■ What needs to be done
Give back, word for word, the lines in the listing below from the one holding "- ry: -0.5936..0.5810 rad" down to the one holding "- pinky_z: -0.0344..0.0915", both ends included.

■ Data excerpt
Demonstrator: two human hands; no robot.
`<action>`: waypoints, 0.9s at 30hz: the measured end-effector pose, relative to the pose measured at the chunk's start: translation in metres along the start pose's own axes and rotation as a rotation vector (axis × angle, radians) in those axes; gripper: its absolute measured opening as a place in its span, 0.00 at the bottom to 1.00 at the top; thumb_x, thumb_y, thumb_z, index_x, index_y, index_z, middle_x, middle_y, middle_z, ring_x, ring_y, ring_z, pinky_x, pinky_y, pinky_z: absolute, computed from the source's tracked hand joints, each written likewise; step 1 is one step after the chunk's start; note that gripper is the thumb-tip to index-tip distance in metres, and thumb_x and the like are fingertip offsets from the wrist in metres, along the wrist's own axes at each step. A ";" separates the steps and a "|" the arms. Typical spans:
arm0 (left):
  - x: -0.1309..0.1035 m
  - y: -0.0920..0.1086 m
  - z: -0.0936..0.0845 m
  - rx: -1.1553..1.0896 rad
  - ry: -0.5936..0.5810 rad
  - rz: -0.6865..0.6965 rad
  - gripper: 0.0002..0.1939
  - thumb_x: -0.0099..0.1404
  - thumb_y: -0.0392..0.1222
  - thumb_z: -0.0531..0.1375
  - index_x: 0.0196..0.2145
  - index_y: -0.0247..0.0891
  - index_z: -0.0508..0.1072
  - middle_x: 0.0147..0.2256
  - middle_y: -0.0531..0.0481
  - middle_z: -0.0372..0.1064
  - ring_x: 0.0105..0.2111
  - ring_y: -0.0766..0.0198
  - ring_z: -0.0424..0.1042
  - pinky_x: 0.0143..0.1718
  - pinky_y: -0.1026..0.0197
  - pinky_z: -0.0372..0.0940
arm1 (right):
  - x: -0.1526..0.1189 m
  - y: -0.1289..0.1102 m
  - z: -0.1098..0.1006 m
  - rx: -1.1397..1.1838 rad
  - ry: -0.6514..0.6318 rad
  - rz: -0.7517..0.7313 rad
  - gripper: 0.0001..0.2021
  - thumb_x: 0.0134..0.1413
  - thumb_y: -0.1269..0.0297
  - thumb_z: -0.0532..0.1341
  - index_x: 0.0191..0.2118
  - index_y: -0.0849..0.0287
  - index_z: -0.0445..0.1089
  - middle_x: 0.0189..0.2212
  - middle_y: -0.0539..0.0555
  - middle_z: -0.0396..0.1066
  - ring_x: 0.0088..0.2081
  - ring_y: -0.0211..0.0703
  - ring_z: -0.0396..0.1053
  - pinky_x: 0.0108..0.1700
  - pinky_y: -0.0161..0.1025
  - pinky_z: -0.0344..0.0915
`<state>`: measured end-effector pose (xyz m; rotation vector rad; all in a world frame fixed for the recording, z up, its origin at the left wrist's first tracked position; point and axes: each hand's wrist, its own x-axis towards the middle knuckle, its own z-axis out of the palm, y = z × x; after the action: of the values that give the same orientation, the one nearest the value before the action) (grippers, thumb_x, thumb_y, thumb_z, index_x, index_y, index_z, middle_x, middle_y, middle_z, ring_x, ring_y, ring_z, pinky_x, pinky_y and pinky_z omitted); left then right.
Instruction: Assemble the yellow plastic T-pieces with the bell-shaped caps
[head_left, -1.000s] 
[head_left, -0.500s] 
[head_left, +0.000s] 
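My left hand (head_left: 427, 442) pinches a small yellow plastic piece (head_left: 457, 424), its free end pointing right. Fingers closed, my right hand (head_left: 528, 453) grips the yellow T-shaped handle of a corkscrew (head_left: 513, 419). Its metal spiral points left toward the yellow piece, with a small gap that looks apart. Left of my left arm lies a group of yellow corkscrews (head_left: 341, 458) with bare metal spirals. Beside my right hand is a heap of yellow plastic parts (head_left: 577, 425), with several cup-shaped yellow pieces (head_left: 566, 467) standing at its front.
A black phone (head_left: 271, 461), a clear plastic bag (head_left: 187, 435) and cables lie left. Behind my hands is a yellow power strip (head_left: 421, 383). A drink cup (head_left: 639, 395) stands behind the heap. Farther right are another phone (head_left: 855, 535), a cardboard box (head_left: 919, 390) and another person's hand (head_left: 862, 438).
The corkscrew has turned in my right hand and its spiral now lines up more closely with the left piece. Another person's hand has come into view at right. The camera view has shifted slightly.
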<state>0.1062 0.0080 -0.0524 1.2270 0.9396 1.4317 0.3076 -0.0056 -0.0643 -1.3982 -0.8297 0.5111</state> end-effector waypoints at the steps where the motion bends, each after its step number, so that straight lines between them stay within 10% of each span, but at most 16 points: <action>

■ Answer for this exercise
  - ry: -0.5936..0.5810 rad
  - rz: -0.6865..0.6965 rad
  - gripper: 0.0002..0.1939
  - thumb_x: -0.0099..0.1404
  - thumb_y: -0.0392..0.1222
  - thumb_z: -0.0531..0.1375
  - index_x: 0.0196..0.2145
  - index_y: -0.0247..0.0891
  - index_z: -0.0508..0.1072
  - middle_x: 0.0147..0.2256
  - middle_y: -0.0531..0.0481
  - middle_z: -0.0372..0.1064
  - ring_x: 0.0105..0.2111
  - ring_y: -0.0766..0.0198
  - ring_z: -0.0424..0.1042
  - pinky_x: 0.0143..0.1718
  - pinky_y: -0.1026..0.0197
  - pinky_z: -0.0372..0.0940
arm1 (right):
  - x: -0.1526..0.1189 m
  - y: -0.1289..0.1102 m
  - z: -0.1098..0.1006 m
  - rx: -1.1397..1.1838 rad
  - ry: -0.6514..0.6318 rad
  - rz: -0.7517..0.7313 rad
  - gripper: 0.0001..0.2021
  - thumb_x: 0.0134..0.1413
  - thumb_y: -0.1269..0.0297
  - thumb_z: -0.0532..0.1341
  - index_x: 0.0191..0.2118
  - index_y: -0.0849..0.0287
  - index_z: -0.0445..0.1089
  - middle_x: 0.0189..0.2212
  - middle_y: -0.0539..0.0555
  - middle_z: -0.0396..0.1066
  - ring_x: 0.0088..0.2081
  - ring_y: -0.0211..0.0703
  - ring_z: -0.0396..0.1053
  - pinky_x: 0.0108..0.1700
  - pinky_y: -0.0161..0.1025
  - pinky_z: -0.0344..0.0915

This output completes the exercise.